By redesigning the way it cares for children with active chronic conditions, Cincinnati Children’s Hospital Medical Center successfully improved outcomes for 50 percent
An estimated 20 percent of children in the United States suffer from a chronic condition or have a special health care need such as epilepsy, asthma or sickle cell disease, yet only half receive the care recommended for their conditions. By redesigning the way it cares for children with active chronic conditions, Cincinnati Children’s Hospital Medical Center successfully improved outcomes for 50 percent of more than 27,000 pediatric patients, according to a new study published in the March 2017 issue of The Joint Commission Journal on Quality and Patient Safety.
The study, “Applying the Chronic Care Model to Improve Care and Outcomes at a Pediatric Medical Center,” describes how the hospital implemented a Condition Outcomes Improvement Initiative to help specialized clinical teams apply quality improvement principles to improve outcomes for pediatric patients with chronic illness. The principles are part of the Chronic Care Model, an organizational approach developed in the 1990s to deliver patient-centered, evidence-based chronic care that improves individual and population-level outcomes.

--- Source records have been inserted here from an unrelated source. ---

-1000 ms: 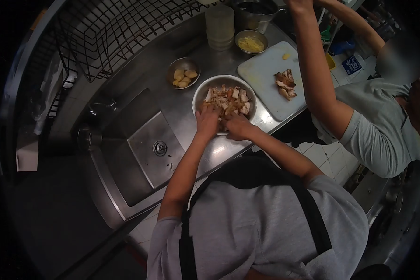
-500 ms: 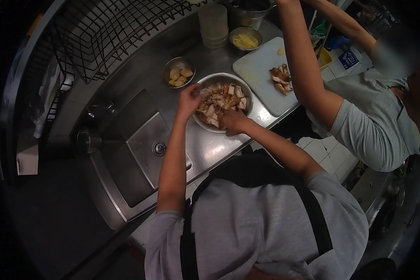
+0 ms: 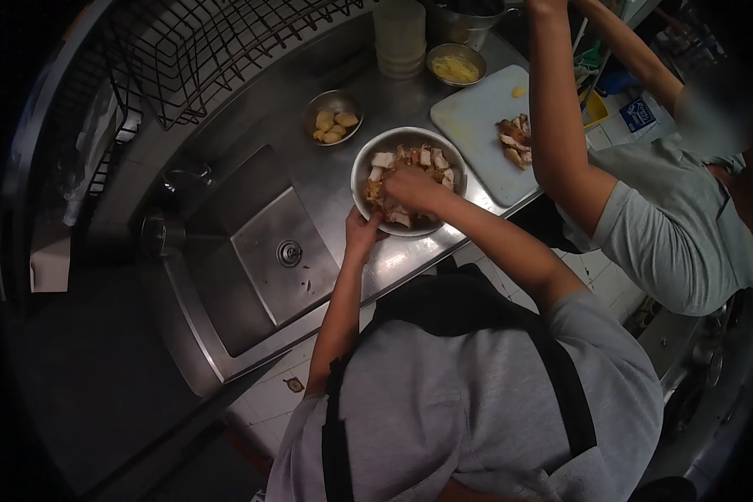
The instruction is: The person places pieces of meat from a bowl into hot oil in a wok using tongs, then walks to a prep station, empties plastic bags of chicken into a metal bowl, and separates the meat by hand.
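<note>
A round metal bowl [image 3: 356,171] of cut cooked meat pieces [image 3: 427,157] stands on the steel counter. My left hand [image 3: 364,230] grips its near left rim, fingers closed round the edge. Inside the bowl, my right hand [image 3: 412,189] reaches down among the meat, palm side down. Its fingertips are buried and slightly blurred, so whether they hold a piece is hidden. The meat looks like chicken, pale inside with browned skin.
Left of the bowl is a steel sink [image 3: 259,251]. Behind stand a small bowl of yellowish chunks [image 3: 335,125], a bowl of yellow shreds [image 3: 456,69] and a clear container [image 3: 400,42]. On the right, a co-worker's arm [image 3: 552,109] crosses a white cutting board [image 3: 468,117] with more meat.
My left hand has gone from the bowl's far left side down to its near left rim. My right hand has moved further in over the meat. The view has shifted slightly.
</note>
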Demonstrator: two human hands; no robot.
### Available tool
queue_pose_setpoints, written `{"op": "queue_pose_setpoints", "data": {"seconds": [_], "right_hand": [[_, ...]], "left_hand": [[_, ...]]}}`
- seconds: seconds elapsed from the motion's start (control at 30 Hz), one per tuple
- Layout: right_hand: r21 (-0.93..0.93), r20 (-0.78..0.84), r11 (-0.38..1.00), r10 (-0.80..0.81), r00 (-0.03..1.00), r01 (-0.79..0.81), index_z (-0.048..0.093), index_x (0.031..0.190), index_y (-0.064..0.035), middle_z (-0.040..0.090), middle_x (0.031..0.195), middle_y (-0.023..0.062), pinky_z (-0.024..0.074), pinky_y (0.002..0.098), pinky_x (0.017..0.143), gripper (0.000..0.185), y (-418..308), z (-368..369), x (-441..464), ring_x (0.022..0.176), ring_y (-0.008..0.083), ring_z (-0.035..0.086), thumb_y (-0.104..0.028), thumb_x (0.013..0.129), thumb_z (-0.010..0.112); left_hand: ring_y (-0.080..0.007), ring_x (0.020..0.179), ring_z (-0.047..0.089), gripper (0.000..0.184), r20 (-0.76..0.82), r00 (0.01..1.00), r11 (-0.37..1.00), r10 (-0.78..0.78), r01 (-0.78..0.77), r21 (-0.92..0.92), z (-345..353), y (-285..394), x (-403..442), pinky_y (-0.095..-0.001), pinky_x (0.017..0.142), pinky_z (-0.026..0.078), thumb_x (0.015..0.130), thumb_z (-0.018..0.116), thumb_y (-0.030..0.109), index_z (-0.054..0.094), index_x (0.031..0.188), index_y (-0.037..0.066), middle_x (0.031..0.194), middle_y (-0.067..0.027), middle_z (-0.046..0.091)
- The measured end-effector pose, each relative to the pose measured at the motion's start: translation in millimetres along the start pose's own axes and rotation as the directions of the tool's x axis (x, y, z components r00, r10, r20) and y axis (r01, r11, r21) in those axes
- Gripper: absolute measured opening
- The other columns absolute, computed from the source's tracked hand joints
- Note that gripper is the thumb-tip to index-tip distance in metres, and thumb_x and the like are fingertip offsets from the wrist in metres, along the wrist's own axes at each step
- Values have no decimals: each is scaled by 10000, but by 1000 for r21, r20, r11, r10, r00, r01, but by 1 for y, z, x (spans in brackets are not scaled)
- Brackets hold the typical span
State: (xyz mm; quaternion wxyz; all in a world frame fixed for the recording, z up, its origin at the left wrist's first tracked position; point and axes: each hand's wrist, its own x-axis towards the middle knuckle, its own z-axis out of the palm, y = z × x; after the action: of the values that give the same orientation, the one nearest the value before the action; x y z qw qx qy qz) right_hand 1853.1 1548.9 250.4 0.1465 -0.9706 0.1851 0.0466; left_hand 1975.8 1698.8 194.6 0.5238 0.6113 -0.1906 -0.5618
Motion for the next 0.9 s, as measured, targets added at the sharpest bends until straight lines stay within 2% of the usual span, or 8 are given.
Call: {"op": "queue_pose_setpoints", "data": {"seconds": [0.07,0.3,0.37,0.5,0.73,0.8,0.83,0.9], "right_hand": [[-82,-3,996,43,999,-43,740,985,-114,645,1079,111,475,467,914,241,-15,16,5,1098,316,574,-193,769,667],[-256,26,966,40,999,-32,750,949,-109,580,1221,136,447,495,928,237,-17,15,2,1159,330,536,-262,786,668],[-203,-41,974,89,995,-95,749,943,-97,574,1224,146,466,488,925,234,2,35,7,1156,345,539,-247,778,677],[69,-209,979,203,957,-192,745,919,-43,551,1262,187,498,465,942,212,41,27,-1,1165,393,536,-155,755,672],[-8,-176,961,272,946,-278,746,921,-33,489,1367,239,507,470,937,202,40,17,-22,1219,433,496,-112,757,656],[-158,-400,955,171,900,-252,712,901,-48,662,1014,198,520,458,865,185,41,26,-25,1091,391,587,-137,747,664],[-150,-402,953,184,897,-263,712,901,-48,662,1014,198,520,458,865,185,44,31,-30,1091,391,587,-137,747,664],[300,-278,887,433,858,-350,666,846,-31,672,915,175,542,425,779,134,46,5,-42,924,324,668,-148,781,663]], "left_hand": [[-334,1071,616,545,-144,853,802,502,-396,447,5,-1,2,-399,828,539,834,696,140,463,1317,44,1207,-188,578],[-382,1038,549,557,-4,788,391,615,-300,870,17,40,-14,-443,907,456,754,676,70,536,1292,98,1263,-177,478],[-324,987,573,472,161,597,-32,786,-220,975,25,53,-14,-446,883,426,741,666,38,613,1208,70,1225,-164,524],[-316,1008,576,375,253,695,-33,673,-313,949,28,52,13,-468,912,387,746,647,74,659,1120,59,1177,-152,577],[-294,974,618,229,270,802,-184,534,-201,962,62,32,71,-432,854,392,760,628,125,679,976,65,976,-126,688],[-304,972,634,256,245,806,-215,539,-149,965,67,35,83,-440,864,397,747,652,152,676,991,80,984,-135,694],[-306,944,651,229,233,851,-204,471,-152,967,65,36,86,-441,867,396,752,652,162,679,965,80,940,-143,702],[-309,915,668,204,233,883,-199,408,-163,966,66,52,86,-443,870,395,758,652,171,681,938,80,895,-151,709]]}}
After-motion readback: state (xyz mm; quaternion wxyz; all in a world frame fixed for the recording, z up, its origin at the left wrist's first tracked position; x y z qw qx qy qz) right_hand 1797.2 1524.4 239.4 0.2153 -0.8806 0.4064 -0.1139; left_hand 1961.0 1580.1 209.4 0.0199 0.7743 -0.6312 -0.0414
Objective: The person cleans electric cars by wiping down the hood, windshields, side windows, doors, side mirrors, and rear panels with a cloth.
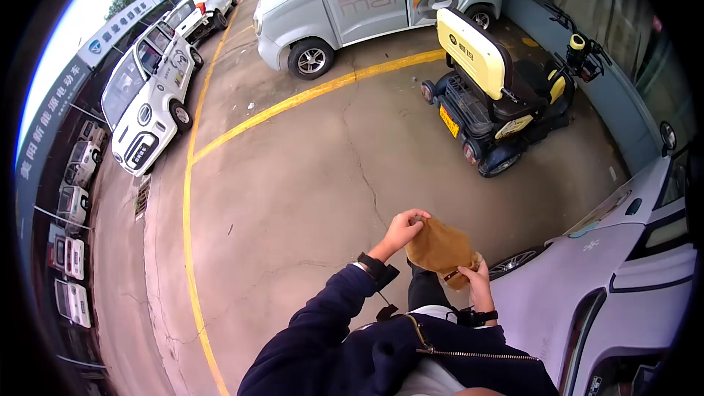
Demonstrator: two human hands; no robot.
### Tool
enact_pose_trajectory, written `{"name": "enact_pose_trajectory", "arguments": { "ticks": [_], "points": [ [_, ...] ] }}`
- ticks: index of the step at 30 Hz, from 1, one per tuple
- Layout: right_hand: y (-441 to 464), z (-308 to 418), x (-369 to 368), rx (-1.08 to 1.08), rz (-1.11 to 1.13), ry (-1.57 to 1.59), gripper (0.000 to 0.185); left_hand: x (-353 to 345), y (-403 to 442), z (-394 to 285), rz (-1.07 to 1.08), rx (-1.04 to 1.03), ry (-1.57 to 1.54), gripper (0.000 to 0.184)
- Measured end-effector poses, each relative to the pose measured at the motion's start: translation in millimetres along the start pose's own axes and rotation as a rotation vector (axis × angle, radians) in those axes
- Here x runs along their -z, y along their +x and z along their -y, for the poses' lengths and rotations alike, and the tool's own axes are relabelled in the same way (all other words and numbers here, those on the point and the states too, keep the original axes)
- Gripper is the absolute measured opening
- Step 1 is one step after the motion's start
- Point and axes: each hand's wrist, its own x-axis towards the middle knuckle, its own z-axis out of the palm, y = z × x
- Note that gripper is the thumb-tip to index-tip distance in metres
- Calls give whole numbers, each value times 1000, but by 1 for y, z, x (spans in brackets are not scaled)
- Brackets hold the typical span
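Observation:
A brown cloth (440, 246) is stretched between my two hands in front of my body, above the pavement. My left hand (405, 230) pinches its upper left corner, fingers closed on it. At the cloth's lower right edge, my right hand (478, 281) grips it with thumb and fingers. A small dark strip shows on the cloth beside the right fingers. Both wrists carry black bands, and the dark blue sleeve covers my left arm.
Close on my right stands a pale car (579, 286). A yellow and black scooter (477, 81) is parked ahead by the wall. Beyond are a silver van (367, 0) and a white small car (150, 95). Yellow lines (189, 249) cross the pavement.

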Motion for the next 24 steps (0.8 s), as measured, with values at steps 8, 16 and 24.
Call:
{"name": "enact_pose_trajectory", "arguments": {
  "ticks": [8,16,24],
  "points": [
    [260,91,-128,67,281,-26,35,154,143,-10,-417,71,180,22],
    [410,161,-327,159,499,-90,32,296,150,56,-860,188,-68,19],
    [505,177,-532,34,620,-281,13,472,181,118,-1079,184,183,39]
  ]
}}
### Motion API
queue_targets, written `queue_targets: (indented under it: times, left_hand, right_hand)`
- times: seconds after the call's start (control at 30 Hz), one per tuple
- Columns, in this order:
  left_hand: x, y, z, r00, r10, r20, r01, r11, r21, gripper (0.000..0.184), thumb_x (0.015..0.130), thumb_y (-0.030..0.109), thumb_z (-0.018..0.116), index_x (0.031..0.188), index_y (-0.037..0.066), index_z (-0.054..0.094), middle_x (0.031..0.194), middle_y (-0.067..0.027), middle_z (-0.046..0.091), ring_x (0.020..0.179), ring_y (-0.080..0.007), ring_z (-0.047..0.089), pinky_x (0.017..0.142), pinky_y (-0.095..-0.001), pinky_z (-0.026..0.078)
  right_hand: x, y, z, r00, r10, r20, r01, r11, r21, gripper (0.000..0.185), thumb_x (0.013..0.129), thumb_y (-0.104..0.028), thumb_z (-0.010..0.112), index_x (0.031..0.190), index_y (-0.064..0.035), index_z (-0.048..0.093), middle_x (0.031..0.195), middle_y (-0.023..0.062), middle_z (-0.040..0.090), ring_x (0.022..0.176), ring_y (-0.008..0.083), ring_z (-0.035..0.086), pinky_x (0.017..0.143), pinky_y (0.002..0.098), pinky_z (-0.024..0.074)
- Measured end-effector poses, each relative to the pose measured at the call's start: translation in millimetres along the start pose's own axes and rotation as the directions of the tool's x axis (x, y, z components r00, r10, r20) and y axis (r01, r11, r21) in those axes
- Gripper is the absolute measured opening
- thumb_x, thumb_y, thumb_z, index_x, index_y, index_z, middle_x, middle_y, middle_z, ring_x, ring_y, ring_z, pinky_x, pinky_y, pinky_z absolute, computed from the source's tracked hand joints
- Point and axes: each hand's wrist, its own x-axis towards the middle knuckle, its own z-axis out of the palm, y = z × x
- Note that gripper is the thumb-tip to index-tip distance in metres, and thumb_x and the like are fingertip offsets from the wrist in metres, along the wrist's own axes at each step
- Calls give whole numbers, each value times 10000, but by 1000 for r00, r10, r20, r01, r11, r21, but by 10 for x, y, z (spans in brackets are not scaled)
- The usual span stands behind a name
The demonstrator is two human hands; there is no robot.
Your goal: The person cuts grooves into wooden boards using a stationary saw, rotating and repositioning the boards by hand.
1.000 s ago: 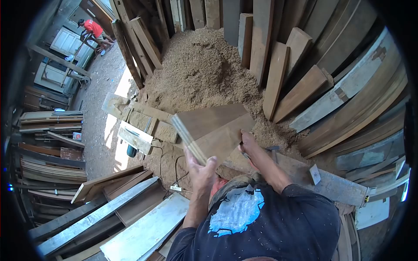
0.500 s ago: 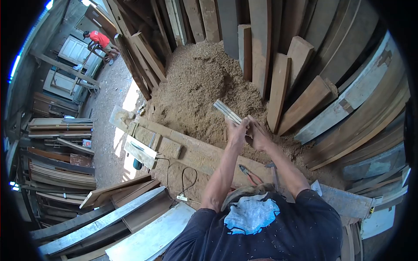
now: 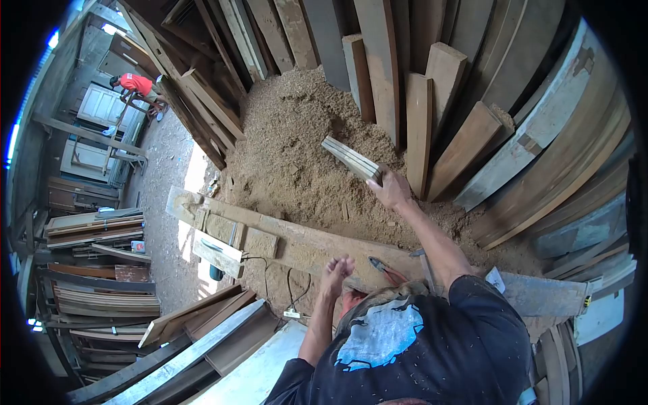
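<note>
My right hand [image 3: 390, 189] is closed around the near end of a small stack of thin wooden strips [image 3: 351, 159]. The strips point up and to the left over the sawdust pile [image 3: 290, 121]. Away from them, my left hand [image 3: 337, 270] is above the long plank bench [image 3: 314, 236], its fingers curled in. Whatever those fingers hold, if anything, is hidden. A pair of pliers with red handles [image 3: 388, 271] lies on the bench to the right of my left hand.
Tall boards [image 3: 378, 61] lean beyond the sawdust. On the bench's left part are a pale board [image 3: 217, 251] and a small wood block [image 3: 262, 243]. A dark cable [image 3: 290, 287] loops nearby. Stacked planks [image 3: 101, 304] line the left; a person in red [image 3: 138, 84] bends over far off.
My left hand has let go of the strips and come back toward my body, down and left. The strips stay in my right hand, now lying at a flatter angle.
</note>
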Motion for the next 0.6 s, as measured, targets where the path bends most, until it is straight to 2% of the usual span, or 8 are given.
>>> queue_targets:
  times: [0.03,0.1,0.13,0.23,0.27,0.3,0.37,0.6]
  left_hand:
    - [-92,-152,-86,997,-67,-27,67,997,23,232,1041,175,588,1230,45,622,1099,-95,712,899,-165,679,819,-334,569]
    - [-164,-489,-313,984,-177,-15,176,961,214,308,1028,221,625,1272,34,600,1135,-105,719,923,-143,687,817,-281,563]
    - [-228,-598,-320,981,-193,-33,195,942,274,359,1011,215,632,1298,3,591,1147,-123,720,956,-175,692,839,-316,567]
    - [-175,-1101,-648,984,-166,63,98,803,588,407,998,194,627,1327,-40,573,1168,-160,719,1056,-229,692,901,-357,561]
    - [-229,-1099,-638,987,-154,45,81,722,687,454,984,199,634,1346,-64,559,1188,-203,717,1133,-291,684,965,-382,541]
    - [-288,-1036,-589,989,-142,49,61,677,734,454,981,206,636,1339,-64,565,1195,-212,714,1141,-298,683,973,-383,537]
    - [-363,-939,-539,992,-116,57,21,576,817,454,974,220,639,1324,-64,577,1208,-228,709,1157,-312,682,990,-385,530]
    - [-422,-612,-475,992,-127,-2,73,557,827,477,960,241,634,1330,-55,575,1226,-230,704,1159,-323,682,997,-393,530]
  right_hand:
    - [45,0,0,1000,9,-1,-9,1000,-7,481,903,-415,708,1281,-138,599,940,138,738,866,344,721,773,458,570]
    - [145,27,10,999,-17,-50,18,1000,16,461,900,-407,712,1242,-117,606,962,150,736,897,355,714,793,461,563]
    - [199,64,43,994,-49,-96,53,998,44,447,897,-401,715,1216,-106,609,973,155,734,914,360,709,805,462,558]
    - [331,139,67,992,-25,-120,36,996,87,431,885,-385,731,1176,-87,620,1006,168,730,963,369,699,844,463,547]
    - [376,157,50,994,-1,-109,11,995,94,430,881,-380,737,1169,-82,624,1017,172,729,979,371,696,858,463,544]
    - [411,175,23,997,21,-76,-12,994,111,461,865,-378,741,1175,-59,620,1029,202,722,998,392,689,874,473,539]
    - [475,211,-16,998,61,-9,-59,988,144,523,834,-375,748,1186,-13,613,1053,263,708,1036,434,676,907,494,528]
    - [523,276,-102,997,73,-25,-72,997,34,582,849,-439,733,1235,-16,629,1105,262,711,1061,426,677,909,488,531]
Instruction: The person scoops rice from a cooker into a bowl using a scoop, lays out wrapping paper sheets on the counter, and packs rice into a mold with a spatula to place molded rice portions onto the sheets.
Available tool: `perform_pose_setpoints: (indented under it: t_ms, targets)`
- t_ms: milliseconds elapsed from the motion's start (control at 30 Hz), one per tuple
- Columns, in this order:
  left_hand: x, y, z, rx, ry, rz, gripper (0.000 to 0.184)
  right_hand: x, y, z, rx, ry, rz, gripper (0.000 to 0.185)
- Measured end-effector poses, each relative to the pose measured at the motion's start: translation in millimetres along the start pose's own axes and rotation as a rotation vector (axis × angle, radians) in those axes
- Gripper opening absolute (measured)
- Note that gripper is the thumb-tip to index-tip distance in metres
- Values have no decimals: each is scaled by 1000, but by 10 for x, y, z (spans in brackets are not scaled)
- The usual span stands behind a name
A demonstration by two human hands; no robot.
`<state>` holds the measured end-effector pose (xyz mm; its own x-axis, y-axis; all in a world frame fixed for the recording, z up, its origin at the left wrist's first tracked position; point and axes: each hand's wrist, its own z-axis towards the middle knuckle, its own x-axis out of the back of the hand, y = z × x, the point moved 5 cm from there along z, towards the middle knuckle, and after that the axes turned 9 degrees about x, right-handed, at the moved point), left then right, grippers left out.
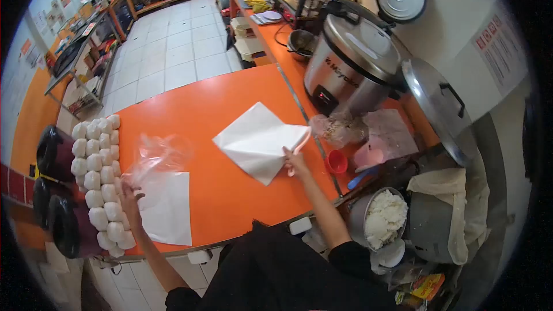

Study author Jennifer Lail, MD, FAAP, assistant vice president of Chronic Care Systems and associate professor of Clinical Pediatrics, Cincinnati Children’s, and co-authors analyzed data involving more than 27,000 pediatric patients from 18 improvement teams that implemented care design changes based on the Chronic Care Model from 2012 to 2015.
Each improvement team focused on improving the care processes and outcomes for a specific chronic condition, such as juvenile arthritis, asthma, chronic kidney disease, food allergy, cardiomyopathy (heart muscle dysfunction) and sickle cell disease. Improvement processes included reviewing evidence to choose which outcomes to measure, developing condition-specific patient registries and data collection tools, classifying patients into defined risk groups, planning and coordinating care before and after visits, and providing self-management and caregiver/parent support for patients and their families.
Following implementation of the care design changes, 50 percent of 27,221 active patients with chronic conditions had an improved outcome and 11 of the 18 chronic condition teams achieved the goal of 20 percent improvement in their chosen clinical outcome. Lail et al. believe their results suggest that by implementing quality improvement methods and with multidisciplinary support, clinical teams can manage diverse populations with chronic conditions and improve their outcomes.
In an accompanying editorial, John S. Adams, MD, clinical fellow of the Division of Adolescent/Young Adult Medicine, Boston Children’s Hospital, and Lauren E. Wisk, PhD, instructor of pediatrics, Harvard Medical School, Boston, and research associate of the Division of Adolescent/Young Adult Medicine, discuss how the Lail et al. study is unique in its implementation across multiple clinical divisions and array of chronic conditions within a single institution. The column states, “Such collaborative improvement networks allow for the lateral spread of innovation between quality improvement teams, accelerate knowledge acquisition through improved data infrastructure and standardization of care practices, and provide a platform to engage stakeholders.”